Categories: Review: Software
Author: Jeffrey Pike
Publisher: Leisure Genius
Machine: BBC Model B

 
Published in Acorn User #044

Monopoly

If you've played Monopoly with dice on that classic board, you won't need to be told what an engrossing, frustrating and downright evil game it can be. If you haven't, most of this review will be gibberish to you and you may as well pass on to the next one.

The first genuine computer version of the game, published with the blessing of Waddingtons, preserves all the elements of the original. You don't see the whole board at any time - that would be asking too much of the Beeb's graphics - but Mode 7 is used cleverly to display four adjoining squares (in their traditional colours), which scroll along as the pieces are moved according to the throw of the dice. You use the function keys for an update on your cash and assets, to buy and sell and take out mortgages, and to remind you of who owns what.
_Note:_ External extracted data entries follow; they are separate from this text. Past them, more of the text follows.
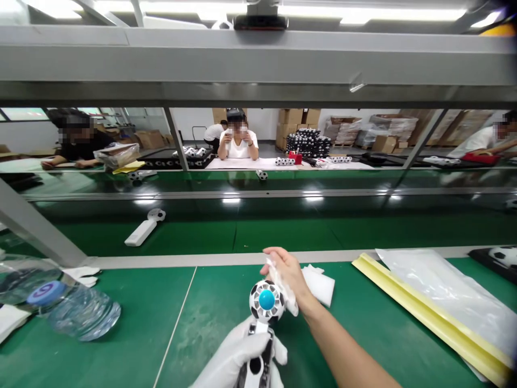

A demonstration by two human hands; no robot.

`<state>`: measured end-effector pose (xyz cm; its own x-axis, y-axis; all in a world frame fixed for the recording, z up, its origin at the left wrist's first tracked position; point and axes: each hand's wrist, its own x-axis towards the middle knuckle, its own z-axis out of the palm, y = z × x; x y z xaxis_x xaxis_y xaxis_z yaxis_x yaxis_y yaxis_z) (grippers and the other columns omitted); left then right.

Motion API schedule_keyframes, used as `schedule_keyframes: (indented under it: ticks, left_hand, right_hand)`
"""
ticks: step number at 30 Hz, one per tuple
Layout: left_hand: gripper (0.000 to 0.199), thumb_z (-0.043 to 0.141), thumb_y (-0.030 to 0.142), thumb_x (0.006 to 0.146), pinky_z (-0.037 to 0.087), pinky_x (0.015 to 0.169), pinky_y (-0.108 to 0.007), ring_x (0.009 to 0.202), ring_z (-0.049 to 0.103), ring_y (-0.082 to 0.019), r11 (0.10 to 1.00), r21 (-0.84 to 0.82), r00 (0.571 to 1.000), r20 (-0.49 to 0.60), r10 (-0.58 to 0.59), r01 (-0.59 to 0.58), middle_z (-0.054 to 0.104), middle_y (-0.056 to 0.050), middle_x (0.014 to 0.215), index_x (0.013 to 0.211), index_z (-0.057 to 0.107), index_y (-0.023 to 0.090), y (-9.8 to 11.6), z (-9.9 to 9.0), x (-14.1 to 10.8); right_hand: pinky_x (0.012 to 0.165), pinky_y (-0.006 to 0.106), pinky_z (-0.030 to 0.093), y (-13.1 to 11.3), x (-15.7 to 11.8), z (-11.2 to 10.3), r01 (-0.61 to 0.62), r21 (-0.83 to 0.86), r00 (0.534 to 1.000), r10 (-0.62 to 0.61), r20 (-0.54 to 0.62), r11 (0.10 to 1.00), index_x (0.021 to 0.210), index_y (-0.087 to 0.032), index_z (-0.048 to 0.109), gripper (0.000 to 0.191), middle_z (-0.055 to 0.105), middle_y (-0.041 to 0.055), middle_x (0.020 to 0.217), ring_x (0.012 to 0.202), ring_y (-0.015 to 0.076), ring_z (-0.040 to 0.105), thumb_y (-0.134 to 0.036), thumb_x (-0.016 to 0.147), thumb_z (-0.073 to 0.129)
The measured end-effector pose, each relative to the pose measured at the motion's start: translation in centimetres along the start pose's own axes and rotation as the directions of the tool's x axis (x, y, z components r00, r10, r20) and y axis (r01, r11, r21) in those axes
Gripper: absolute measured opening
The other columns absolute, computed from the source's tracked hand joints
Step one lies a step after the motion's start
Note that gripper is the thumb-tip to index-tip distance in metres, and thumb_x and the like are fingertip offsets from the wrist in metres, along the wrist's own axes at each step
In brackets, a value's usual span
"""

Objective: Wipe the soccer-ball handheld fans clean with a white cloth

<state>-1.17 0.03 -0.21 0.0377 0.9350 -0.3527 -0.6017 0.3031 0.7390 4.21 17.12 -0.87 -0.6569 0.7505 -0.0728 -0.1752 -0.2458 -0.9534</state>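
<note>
My left hand (238,355), in a white glove, is wrapped around the handle of a handheld fan (266,302). The fan's round head has a black-and-white football pattern, radial vanes and a blue centre, and it points up at me. Just beyond the head is my bare right hand (288,272), its fingers curled around a crumpled white wipe (283,283) that hangs along the palm beside the ball. Whether the wipe touches the head I cannot tell. Behind my right wrist a folded white cloth or foam pad (319,285) lies on the green bench (210,312).
A water bottle (81,310) lies at the left near a white glove (84,275). Yellow-edged plastic sheeting (440,302) covers the right side. Another fan (143,229) rests on the green conveyor (283,223) ahead. Co-workers (238,143) sit across, beneath an overhead beam (258,62).
</note>
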Motion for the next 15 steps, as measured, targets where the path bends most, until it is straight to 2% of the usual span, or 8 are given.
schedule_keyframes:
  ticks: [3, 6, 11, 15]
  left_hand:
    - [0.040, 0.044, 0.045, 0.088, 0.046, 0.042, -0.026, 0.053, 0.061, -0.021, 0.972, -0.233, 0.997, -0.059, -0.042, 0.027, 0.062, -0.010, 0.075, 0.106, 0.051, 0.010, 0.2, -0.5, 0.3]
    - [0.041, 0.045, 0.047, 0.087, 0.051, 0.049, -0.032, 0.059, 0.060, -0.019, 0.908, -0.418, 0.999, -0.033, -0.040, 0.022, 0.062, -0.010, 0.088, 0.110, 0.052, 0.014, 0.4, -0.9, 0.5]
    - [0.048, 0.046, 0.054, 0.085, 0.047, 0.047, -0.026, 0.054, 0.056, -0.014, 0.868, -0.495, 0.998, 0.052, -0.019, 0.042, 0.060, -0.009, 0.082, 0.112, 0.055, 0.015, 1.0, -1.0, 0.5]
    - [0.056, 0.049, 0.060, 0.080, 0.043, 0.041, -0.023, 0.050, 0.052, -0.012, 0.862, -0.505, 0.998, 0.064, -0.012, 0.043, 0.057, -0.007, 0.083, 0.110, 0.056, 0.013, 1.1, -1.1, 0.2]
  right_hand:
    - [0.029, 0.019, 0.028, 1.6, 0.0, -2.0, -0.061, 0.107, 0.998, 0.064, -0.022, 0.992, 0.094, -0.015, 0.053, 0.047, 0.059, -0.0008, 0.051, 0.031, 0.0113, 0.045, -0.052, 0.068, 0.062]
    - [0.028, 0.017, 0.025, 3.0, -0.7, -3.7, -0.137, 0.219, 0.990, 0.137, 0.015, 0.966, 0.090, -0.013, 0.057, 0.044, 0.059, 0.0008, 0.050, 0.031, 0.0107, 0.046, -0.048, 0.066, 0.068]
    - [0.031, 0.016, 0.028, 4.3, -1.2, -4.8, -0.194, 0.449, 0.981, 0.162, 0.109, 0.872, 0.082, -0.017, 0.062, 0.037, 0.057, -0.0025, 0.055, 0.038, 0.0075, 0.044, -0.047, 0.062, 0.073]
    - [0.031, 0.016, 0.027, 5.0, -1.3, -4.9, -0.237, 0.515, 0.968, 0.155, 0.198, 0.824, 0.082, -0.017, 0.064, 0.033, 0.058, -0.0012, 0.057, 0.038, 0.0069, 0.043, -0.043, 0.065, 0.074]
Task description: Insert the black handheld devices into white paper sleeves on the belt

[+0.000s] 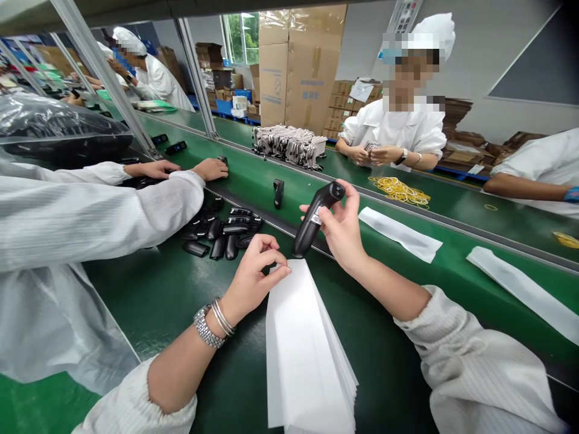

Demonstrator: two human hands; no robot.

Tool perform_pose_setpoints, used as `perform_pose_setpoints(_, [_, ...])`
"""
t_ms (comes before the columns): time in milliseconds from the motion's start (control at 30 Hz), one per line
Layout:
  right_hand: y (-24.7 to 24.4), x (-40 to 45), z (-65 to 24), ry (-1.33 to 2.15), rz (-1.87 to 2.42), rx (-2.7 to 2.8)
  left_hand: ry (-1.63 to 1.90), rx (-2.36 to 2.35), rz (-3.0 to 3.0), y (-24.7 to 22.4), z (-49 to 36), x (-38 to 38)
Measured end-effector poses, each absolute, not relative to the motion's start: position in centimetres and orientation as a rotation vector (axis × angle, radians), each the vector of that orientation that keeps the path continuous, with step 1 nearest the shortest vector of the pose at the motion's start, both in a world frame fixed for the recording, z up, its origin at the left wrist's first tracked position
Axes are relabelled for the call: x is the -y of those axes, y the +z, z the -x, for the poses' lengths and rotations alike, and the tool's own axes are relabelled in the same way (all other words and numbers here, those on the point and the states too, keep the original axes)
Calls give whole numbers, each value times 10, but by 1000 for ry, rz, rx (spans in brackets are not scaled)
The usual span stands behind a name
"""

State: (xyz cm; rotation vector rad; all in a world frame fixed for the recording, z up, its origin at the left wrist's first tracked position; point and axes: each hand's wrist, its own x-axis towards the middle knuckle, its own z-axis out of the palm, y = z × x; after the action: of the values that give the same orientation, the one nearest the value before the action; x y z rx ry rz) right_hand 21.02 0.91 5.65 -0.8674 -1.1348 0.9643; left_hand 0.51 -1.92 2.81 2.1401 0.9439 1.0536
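My right hand (344,232) grips a black, angled handheld device (308,229) with a small white label, its rounded lower end tilted down to the left. That end hangs just above the top edge of a fanned stack of flat white sleeves (303,343). My left hand (257,271), wearing a watch and bangles, has its thumb and forefinger pinched together at the top edge of the uppermost sleeve. Behind the held device, another black device (278,193) lies on the green belt. To the left is a pile of black devices (226,232).
A co-worker's arms (176,187) reach in from the left beside the pile. Single white sleeves (400,234) lie on the belt at right. Across the line are yellow rubber bands (400,191), bundled cables (289,144) and a person in white (393,129). Metal posts (196,78) rise at left.
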Motion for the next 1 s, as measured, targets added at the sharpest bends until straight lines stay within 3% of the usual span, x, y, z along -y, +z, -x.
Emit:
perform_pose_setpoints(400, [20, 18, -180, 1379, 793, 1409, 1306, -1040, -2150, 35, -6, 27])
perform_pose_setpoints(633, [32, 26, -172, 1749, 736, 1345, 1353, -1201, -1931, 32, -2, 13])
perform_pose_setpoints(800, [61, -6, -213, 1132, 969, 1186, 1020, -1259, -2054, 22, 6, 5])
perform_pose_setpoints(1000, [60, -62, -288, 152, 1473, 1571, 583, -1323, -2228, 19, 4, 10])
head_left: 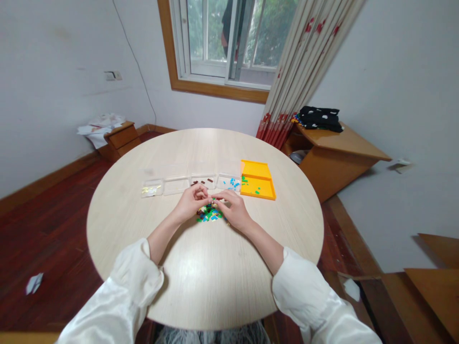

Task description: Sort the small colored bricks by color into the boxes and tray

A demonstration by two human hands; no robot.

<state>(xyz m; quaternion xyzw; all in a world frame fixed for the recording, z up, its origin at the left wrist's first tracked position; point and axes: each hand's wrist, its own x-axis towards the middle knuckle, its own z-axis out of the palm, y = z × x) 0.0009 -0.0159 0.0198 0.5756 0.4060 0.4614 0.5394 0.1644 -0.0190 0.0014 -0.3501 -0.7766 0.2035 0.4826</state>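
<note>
A pile of small mixed building bricks (210, 214), green, blue, brown and pale yellow, lies on the round table. Over its far side, my left hand (192, 202) and my right hand (234, 208) meet with fingertips close together. Both are pinched; whatever sits between the fingers is too small to make out. Beyond them stands a row of clear boxes. One holds pale yellow bricks (151, 190), another brown bricks (210, 180), another blue bricks (232, 183). At the row's right end an open yellow box (258, 196) has several green bricks in it.
The round wooden table (201, 277) has its near edge close to my body. A clear box (175, 192) stands between the pale yellow and brown ones. A wooden cabinet (322, 157) with folded dark cloth (320, 118) stands at the right, a small stand with papers (102, 126) at the left.
</note>
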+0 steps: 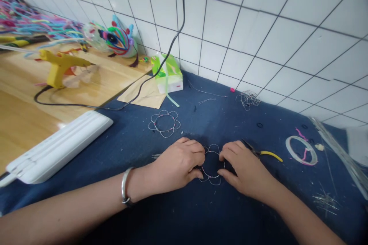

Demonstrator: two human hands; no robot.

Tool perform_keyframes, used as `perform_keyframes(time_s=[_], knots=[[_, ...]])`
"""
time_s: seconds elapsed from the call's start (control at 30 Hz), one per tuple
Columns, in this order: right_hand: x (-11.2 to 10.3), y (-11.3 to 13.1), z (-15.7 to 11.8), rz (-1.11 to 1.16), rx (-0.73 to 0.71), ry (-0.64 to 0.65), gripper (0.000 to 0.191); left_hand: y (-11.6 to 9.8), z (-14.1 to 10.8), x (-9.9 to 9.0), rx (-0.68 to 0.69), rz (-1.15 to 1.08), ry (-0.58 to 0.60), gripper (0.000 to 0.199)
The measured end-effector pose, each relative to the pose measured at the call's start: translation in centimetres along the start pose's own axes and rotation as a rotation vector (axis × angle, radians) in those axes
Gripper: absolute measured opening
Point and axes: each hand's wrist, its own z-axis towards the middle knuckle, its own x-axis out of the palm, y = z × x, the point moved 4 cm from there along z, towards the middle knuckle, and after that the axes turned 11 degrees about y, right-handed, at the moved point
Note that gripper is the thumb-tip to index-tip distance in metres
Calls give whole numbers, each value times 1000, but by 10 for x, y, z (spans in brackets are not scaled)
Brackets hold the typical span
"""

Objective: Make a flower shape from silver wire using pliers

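Observation:
A thin wire ring with petal-like loops (213,177) lies on the dark blue cloth between my hands. My left hand (181,162), with a silver bangle at the wrist, has its fingers curled over the ring's left side. On the right side, my right hand (243,164) has its thumb and fingers bent around the ring's edge, with a gap between the tips. The fingers hide both sides of the ring. A second wire flower ring (165,123) lies flat beyond my left hand. Pliers with a yellow handle (271,155) lie beside my right hand.
A white power strip (60,147) and a yellow glue gun (59,67) are at left. Behind stand a green tissue pack (169,72) and a colourful lion-head figure (120,41). A black cable hangs across. Tangled wire (249,99), a white tape ring (288,149) and wire scraps (326,202) lie at right.

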Motion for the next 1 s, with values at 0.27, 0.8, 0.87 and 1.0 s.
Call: perform_keyframes(time_s=[0.27,0.8,0.87,1.0], knots=[[-9,-19,-3,253,58,-118,8,14,0,-15,44,-169,-169,14],[-7,-9,-9,-53,-55,44,8,7,2,-6,150,69,-34,15],[-10,-6,-10,-92,-60,53,8,6,2,-6,151,86,-44,15],[-12,-3,-11,-136,-60,60,7,3,2,-7,135,109,-52,15]])
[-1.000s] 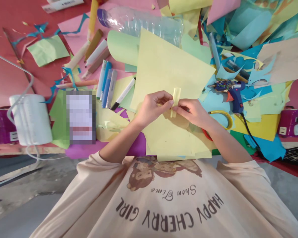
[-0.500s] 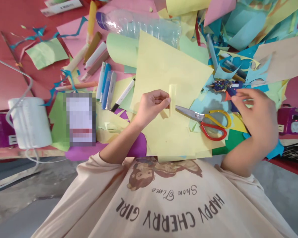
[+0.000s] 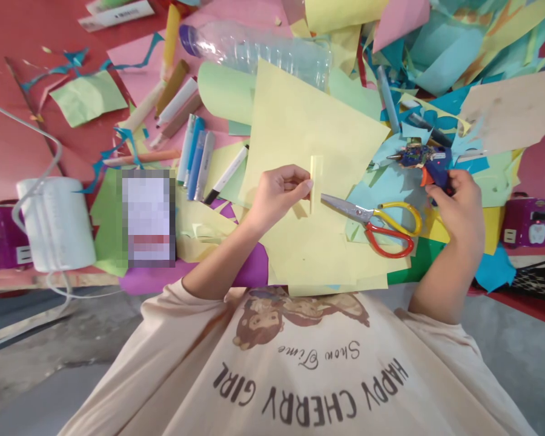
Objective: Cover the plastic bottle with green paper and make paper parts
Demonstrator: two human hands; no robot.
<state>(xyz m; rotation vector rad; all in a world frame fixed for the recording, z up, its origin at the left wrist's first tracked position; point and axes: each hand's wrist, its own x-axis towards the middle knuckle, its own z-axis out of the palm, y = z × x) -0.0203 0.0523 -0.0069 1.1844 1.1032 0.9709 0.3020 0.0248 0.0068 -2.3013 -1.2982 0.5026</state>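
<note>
My left hand [image 3: 285,192] pinches a narrow folded strip of pale yellow paper [image 3: 317,184], held upright over a large pale yellow sheet [image 3: 320,115]. At the right, my right hand [image 3: 458,203] is closed around the handle end of a dark blue glue gun [image 3: 429,160] with an orange trigger; its nozzle points left. Between the hands lie scissors [image 3: 367,218] with one yellow and one red handle loop, their blades resting on the yellow paper.
Several markers [image 3: 195,157] lie left of the sheet, beside a phone [image 3: 148,218] with a blurred screen. A clear plastic bottle [image 3: 258,51] lies at the back. Paper scraps [image 3: 454,54] pile up at the back right. A white corded device [image 3: 57,224] stands far left.
My right hand has come down onto the glue gun's handle and closed on it. The glue gun has shifted slightly. My left hand and the paper strip stay in place.
</note>
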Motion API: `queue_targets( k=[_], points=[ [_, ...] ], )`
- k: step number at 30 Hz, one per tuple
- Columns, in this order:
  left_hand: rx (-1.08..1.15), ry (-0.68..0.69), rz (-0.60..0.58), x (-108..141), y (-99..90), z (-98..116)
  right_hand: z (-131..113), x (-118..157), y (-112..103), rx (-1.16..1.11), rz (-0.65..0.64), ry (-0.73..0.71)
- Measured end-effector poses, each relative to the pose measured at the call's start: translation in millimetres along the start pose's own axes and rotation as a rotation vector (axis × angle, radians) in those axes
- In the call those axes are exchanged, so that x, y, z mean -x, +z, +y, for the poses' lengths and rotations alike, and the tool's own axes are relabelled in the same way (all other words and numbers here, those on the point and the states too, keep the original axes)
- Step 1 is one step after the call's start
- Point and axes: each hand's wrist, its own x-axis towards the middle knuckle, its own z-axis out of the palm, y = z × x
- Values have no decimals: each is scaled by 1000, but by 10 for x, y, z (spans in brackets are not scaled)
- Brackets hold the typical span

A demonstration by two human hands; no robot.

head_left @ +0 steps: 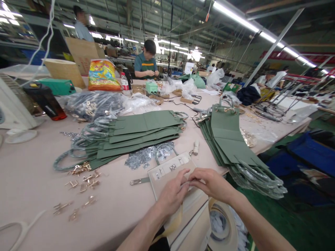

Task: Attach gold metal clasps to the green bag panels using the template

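My left hand (pixel 172 191) and my right hand (pixel 209 179) meet over a cream bag panel (pixel 171 164) at the table's front edge. Thumb and fingertips of both are pinched together, and whatever lies between them is too small to make out. Metal fittings and a small square clasp sit on the panel. A green strap (pixel 141 181) with a metal end sticks out at its left, and a cream tag (pixel 195 147) lies beyond it. Below my hands, more cream pieces (pixel 193 223) hang over the edge near a yellowish strip.
Stacked green bag panels (pixel 146 122) with wrapped handles lie ahead; another green stack (pixel 227 136) overhangs the right edge. Gold fittings (pixel 89 181) and silver plates (pixel 146 157) are scattered leftward. A tape roll (pixel 222 223) sits below. A co-worker (pixel 146 62) sits across the table.
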Motion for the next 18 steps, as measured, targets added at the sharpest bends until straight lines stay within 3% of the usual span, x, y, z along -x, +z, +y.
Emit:
queue_targets(
  k=[11, 18],
  points=[
    [48, -10, 90, -31, -8, 43, -21, 87, 54, 52, 67, -17],
    [377, -261, 216, -59, -39, -49, 45, 100, 374, 29, 249, -212]
  ],
)
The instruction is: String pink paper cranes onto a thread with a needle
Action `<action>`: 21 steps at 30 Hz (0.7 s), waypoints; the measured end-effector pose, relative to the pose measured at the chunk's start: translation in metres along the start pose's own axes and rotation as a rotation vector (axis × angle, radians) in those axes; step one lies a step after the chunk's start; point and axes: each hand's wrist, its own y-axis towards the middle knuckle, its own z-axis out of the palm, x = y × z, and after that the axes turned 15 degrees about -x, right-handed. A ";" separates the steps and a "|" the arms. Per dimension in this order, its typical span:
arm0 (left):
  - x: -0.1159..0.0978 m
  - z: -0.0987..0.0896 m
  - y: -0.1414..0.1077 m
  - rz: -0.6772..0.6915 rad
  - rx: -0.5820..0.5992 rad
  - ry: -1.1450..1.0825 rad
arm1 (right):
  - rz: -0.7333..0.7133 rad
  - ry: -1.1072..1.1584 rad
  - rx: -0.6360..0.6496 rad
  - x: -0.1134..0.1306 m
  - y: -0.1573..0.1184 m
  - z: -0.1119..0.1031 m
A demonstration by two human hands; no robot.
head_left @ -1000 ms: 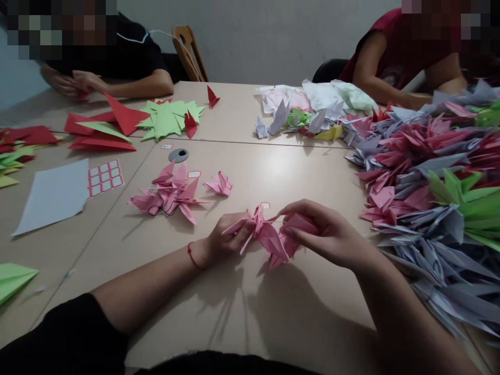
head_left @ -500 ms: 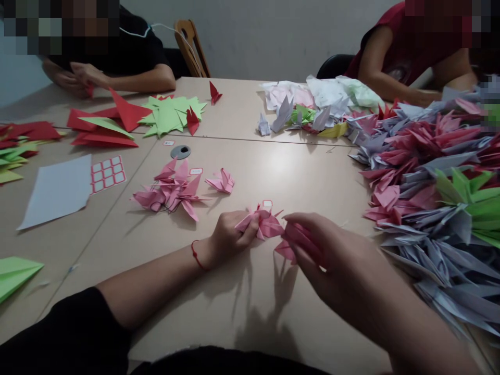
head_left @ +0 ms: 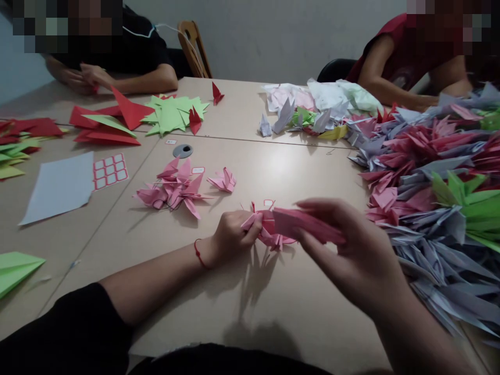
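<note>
My left hand point(head_left: 236, 237), with a red string bracelet point(head_left: 199, 254) on its wrist, grips a bunch of pink origami cranes point(head_left: 269, 234) just above the tabletop. My right hand point(head_left: 344, 245) pinches a long folded pink paper crane wing point(head_left: 304, 225) that reaches to the bunch. A small red-edged label point(head_left: 269, 203) sticks up behind the bunch. A pile of pink cranes point(head_left: 174, 188) tied with dark thread lies to the left, beside a single pink crane point(head_left: 223, 180).
A huge heap of grey, pink, red and green cranes point(head_left: 433, 192) fills the table's right side. A co-worker's hands point(head_left: 74, 78) work at the far left among red and green paper point(head_left: 105, 122). Another person's arm point(head_left: 386, 86) rests far right. A label sheet point(head_left: 110, 171) lies left.
My right hand has moved left and up, and the long pink piece now lies flatter across the gap. The bunch in my left hand has turned slightly.
</note>
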 end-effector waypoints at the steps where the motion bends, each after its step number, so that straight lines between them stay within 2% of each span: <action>1: 0.000 0.000 0.000 -0.070 0.001 -0.016 | -0.052 -0.014 0.008 0.003 -0.007 0.000; 4: 0.001 0.000 -0.001 -0.242 -0.026 -0.050 | -0.225 -0.038 0.005 0.007 -0.030 0.004; 6: 0.000 0.000 0.000 -0.261 -0.049 -0.068 | -0.356 -0.040 0.003 0.005 -0.042 0.008; 8: -0.002 0.000 0.002 -0.294 -0.067 -0.094 | -0.402 -0.029 -0.010 -0.001 -0.049 0.012; 10: -0.004 -0.001 0.005 -0.387 -0.075 -0.129 | -0.309 -0.014 -0.045 -0.007 -0.053 0.015; 12: -0.005 -0.002 0.008 -0.466 -0.072 -0.167 | -0.136 -0.015 -0.112 -0.012 -0.053 0.015; 16: -0.002 -0.002 0.013 -0.455 -0.075 -0.210 | 0.144 0.037 -0.175 -0.020 -0.050 0.009; 18: -0.001 -0.002 0.012 -0.459 -0.063 -0.214 | 0.175 0.110 -0.131 -0.020 -0.048 0.005; 21: 0.000 -0.001 0.010 -0.517 -0.031 -0.244 | 0.112 0.178 -0.064 -0.013 -0.037 0.000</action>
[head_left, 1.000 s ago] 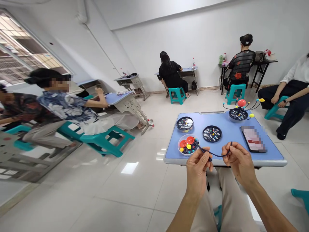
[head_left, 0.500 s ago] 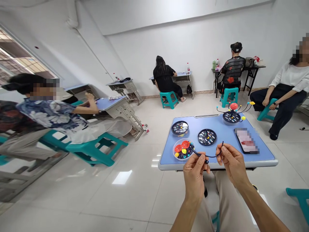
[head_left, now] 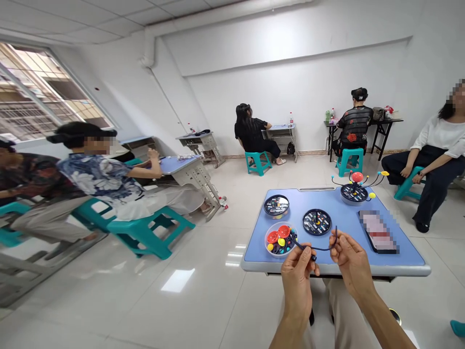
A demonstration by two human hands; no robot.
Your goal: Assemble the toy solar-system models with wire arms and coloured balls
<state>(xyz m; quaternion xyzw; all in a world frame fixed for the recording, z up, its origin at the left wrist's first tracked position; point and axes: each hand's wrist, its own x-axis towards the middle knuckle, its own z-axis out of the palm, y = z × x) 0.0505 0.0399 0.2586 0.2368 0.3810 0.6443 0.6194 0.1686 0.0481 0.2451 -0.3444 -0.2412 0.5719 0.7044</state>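
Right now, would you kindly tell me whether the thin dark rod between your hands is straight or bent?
Bent: the thin dark rod sags in a curve between the left hand and right hand.

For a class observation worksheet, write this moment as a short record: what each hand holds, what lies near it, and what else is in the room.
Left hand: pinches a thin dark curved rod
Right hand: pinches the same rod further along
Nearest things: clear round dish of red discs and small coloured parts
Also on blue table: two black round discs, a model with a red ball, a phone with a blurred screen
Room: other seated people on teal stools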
Up to six people can play (although this seems to cause a 'No room' error if all six play for any length of time), and the computer can be invited to join in, playing one or more roles. I can't help wondering *why* six people would want to play Monopoly gathered round a micro, when they could play exactly the same game round a board, but I suppose there is something to be learned from the skillful, calculating way the computer plays. And, to be sure, there are some nice additional touches, like the Go To Jail routine: when you land on that fateful square, a police siren accompanies your mournful progress back round the board to Jail (not passing Go, of course), and you're incarcerated to the sound of a heavy cell door clanging shut.

In this good but slightly buggy transferral of the game, there's only one thing I miss from the original: the opportunity to say "Look! What's that outside the window?" - then, when everyone's looking outside, surreptitiously stealing a few thousand from the Bank and transferring a few houses on to my property. Who said cheaters never prosper?